__Work item__: Where does the word "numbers" occur in the data below? Copy each line that holds it.
┌─ Entries supplied
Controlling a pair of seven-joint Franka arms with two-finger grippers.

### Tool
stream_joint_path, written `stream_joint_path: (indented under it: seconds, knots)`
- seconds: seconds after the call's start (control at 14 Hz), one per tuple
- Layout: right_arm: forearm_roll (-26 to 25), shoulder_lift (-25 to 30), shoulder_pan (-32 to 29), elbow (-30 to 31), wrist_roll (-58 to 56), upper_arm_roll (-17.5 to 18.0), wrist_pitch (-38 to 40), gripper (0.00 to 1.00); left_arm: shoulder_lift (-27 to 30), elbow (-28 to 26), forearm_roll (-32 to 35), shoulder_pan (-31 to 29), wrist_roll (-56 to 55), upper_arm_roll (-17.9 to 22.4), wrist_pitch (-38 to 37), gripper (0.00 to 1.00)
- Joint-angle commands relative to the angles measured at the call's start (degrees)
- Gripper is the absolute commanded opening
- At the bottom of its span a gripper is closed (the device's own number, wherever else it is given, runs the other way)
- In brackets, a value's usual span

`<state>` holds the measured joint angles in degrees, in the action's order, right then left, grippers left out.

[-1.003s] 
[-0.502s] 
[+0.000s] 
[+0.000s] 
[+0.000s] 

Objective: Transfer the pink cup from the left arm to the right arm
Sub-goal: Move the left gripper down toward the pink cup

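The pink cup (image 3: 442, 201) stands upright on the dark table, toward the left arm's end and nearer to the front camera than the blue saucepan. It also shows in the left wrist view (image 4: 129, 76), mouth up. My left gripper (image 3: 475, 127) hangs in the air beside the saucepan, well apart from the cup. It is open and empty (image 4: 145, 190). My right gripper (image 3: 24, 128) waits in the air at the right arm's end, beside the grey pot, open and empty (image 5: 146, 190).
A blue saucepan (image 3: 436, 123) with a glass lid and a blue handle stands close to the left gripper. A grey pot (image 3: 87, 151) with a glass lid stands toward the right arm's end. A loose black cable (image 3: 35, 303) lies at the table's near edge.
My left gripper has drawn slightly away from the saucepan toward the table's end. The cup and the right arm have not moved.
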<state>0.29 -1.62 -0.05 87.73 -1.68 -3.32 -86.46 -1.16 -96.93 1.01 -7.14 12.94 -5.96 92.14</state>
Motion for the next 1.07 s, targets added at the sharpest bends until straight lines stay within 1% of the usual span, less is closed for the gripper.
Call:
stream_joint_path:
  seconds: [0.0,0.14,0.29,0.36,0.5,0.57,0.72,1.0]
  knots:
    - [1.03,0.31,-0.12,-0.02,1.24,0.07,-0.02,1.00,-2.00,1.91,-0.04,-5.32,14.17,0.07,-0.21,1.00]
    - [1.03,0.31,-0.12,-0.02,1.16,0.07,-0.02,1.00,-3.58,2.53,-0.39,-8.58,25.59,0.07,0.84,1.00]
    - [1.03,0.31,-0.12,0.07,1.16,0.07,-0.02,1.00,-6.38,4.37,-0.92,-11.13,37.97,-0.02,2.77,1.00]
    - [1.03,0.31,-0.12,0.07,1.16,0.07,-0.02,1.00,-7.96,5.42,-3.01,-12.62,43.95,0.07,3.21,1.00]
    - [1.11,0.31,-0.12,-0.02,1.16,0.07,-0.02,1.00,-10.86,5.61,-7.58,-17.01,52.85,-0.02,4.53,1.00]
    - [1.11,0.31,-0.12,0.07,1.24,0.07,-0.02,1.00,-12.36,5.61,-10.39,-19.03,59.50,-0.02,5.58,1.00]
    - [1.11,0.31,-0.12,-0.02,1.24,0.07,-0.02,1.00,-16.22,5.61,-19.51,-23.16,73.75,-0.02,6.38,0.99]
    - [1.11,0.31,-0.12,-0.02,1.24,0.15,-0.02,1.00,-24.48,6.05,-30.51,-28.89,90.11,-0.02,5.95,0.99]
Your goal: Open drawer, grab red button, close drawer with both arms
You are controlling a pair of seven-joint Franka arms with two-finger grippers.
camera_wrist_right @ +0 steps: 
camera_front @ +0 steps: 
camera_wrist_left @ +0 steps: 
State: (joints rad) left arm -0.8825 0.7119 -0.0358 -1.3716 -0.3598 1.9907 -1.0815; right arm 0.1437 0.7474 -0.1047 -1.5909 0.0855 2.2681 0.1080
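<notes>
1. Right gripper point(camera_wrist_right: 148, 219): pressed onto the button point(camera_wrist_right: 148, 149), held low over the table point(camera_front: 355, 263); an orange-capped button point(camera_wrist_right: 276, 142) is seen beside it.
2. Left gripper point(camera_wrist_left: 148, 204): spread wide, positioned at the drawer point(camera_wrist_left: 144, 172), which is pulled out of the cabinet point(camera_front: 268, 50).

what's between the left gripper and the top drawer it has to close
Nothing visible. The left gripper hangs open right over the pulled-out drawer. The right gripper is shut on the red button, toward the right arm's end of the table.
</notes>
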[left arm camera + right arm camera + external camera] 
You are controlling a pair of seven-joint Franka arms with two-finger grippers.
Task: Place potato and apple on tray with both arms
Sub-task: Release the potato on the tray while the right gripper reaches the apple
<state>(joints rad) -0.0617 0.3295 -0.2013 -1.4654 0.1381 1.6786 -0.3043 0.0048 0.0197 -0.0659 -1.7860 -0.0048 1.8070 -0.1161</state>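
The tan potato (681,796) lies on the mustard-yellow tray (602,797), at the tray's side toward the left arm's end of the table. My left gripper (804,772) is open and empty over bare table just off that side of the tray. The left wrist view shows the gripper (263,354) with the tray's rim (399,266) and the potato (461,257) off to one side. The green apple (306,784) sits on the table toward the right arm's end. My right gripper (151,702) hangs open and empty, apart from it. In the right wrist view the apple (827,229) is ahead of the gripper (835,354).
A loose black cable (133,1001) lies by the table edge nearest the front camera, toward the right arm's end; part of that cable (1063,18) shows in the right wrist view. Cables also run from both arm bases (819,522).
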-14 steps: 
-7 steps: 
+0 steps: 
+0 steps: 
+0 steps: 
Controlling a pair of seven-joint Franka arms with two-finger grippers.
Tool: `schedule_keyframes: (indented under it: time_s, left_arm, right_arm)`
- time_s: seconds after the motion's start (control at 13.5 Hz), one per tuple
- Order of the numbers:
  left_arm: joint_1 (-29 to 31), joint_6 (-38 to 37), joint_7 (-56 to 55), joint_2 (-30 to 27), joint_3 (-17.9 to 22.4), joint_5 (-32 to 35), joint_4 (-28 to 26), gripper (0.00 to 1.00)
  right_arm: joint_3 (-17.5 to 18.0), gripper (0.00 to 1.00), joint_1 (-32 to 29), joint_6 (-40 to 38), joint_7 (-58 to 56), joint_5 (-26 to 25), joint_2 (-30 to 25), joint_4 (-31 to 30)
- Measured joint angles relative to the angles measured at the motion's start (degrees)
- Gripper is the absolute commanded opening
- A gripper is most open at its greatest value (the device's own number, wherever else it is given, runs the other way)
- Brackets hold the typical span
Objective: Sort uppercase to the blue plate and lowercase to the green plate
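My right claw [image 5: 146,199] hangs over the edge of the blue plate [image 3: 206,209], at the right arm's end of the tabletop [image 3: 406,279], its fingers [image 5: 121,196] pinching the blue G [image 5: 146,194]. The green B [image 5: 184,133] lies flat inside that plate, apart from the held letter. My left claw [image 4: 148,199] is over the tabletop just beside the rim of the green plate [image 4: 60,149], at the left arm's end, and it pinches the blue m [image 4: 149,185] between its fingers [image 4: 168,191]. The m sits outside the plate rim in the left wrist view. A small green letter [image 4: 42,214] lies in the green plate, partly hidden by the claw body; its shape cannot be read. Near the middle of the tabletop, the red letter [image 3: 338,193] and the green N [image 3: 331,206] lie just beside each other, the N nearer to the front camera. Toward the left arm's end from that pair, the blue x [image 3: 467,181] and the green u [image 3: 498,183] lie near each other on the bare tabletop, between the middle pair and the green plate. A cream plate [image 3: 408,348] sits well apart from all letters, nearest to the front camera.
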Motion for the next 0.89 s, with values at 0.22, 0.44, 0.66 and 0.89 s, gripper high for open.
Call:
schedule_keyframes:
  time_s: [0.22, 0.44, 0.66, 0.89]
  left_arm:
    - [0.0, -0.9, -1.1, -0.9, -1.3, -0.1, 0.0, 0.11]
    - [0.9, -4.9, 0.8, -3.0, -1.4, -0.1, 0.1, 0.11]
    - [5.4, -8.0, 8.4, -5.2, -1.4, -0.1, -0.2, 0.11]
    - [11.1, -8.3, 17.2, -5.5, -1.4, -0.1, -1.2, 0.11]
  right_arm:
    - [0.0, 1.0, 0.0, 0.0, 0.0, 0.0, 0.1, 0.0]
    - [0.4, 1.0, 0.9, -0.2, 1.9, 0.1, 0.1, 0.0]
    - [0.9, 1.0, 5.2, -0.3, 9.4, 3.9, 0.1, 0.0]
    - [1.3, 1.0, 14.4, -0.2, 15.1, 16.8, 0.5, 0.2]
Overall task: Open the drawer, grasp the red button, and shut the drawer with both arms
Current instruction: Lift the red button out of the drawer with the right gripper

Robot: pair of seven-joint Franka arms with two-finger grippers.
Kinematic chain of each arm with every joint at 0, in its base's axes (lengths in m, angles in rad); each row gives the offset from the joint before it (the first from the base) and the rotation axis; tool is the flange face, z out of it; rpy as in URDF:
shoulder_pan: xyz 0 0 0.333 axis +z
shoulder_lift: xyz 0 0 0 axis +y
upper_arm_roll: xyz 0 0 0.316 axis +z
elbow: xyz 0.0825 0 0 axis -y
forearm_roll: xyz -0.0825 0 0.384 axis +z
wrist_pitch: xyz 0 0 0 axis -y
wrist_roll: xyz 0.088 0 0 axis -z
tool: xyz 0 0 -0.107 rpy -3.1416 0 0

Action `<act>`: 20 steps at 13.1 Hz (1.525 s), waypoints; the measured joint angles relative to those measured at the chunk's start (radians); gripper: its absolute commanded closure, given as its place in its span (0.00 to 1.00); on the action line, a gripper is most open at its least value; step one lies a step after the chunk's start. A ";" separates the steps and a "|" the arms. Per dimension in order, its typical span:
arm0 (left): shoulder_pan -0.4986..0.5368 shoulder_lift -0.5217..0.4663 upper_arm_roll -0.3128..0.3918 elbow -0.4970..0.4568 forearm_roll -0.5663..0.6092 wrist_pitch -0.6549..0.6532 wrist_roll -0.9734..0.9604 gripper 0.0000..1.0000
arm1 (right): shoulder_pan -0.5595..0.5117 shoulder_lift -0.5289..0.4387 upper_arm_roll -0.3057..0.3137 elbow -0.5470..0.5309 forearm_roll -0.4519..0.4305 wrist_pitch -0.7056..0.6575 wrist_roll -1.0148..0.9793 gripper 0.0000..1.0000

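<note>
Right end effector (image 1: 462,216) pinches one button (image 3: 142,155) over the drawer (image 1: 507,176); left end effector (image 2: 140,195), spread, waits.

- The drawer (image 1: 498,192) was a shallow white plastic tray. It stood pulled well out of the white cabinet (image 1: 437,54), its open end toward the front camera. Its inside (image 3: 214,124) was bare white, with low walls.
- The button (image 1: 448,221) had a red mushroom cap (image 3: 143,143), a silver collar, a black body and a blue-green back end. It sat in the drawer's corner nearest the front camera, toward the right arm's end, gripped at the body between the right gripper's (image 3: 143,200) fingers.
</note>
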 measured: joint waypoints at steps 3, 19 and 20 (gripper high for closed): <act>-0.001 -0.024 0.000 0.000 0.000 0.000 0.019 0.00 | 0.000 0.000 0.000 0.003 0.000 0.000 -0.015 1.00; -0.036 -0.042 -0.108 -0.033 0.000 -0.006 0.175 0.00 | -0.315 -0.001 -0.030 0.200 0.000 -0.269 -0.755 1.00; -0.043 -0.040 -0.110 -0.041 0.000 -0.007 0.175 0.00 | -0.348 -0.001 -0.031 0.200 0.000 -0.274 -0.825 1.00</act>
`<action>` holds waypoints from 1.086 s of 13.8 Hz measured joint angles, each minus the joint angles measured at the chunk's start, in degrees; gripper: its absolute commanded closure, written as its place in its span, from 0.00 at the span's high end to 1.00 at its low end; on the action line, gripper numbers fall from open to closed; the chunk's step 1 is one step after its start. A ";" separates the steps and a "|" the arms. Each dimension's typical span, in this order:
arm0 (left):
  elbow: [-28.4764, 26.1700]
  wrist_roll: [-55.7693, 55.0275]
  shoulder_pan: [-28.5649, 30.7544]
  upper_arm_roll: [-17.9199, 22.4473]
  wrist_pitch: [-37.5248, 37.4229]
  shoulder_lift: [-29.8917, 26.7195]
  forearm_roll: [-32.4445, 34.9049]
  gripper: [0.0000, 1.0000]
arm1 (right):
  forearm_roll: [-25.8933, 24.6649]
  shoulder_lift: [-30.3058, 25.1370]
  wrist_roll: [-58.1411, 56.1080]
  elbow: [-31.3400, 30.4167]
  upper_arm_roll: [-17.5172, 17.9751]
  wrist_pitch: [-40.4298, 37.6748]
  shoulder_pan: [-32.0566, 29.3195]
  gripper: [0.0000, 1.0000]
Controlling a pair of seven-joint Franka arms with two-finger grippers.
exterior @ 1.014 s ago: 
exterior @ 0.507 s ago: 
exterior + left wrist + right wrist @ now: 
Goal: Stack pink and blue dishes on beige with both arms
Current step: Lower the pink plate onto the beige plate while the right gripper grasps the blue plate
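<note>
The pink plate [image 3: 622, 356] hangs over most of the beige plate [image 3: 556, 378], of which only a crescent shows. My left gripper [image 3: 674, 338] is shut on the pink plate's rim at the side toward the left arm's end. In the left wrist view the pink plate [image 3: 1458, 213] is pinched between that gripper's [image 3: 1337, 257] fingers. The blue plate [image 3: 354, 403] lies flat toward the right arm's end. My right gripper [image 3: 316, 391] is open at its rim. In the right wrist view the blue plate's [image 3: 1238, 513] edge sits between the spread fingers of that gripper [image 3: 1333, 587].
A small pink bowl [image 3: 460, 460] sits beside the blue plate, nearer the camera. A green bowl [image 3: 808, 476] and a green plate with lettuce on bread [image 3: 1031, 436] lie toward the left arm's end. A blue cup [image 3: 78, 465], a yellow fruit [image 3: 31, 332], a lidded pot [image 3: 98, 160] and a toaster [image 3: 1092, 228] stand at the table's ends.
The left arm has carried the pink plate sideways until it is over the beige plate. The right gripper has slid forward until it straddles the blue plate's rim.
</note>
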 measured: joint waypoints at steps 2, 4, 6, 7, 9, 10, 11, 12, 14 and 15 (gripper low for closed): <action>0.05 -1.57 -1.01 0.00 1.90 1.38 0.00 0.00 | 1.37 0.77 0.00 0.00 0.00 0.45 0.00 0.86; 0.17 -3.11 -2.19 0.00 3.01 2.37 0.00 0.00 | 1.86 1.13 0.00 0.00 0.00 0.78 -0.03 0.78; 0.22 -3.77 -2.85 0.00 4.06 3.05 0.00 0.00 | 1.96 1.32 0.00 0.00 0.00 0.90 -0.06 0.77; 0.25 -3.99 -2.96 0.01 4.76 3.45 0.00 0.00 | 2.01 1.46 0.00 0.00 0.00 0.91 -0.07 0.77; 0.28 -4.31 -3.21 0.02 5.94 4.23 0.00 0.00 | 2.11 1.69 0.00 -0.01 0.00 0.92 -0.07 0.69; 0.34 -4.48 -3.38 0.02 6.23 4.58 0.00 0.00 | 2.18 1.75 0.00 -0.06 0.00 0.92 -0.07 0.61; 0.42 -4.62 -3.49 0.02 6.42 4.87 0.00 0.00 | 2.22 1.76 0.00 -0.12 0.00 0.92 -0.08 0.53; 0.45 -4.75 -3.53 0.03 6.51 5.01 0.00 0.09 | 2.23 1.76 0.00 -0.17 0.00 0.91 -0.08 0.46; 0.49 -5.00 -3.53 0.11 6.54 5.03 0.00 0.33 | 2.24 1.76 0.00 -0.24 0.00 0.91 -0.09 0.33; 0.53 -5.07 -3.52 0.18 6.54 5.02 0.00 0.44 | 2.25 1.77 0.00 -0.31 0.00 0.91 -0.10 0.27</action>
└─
__Output of the exercise__:
- Order of the numbers:
`<action>` holds waypoints from 1.086 s of 13.8 Hz measured joint angles, each minus the joint angles measured at the chunk's start, in degrees; gripper: its absolute commanded closure, written as its place in its span, from 0.00 at the span's high end to 1.00 at its low end; on the action line, gripper numbers fall from open to closed; the chunk's step 1 is one step after its start. A ";" separates the steps and a "|" the arms. Each dimension's typical span, in this order:

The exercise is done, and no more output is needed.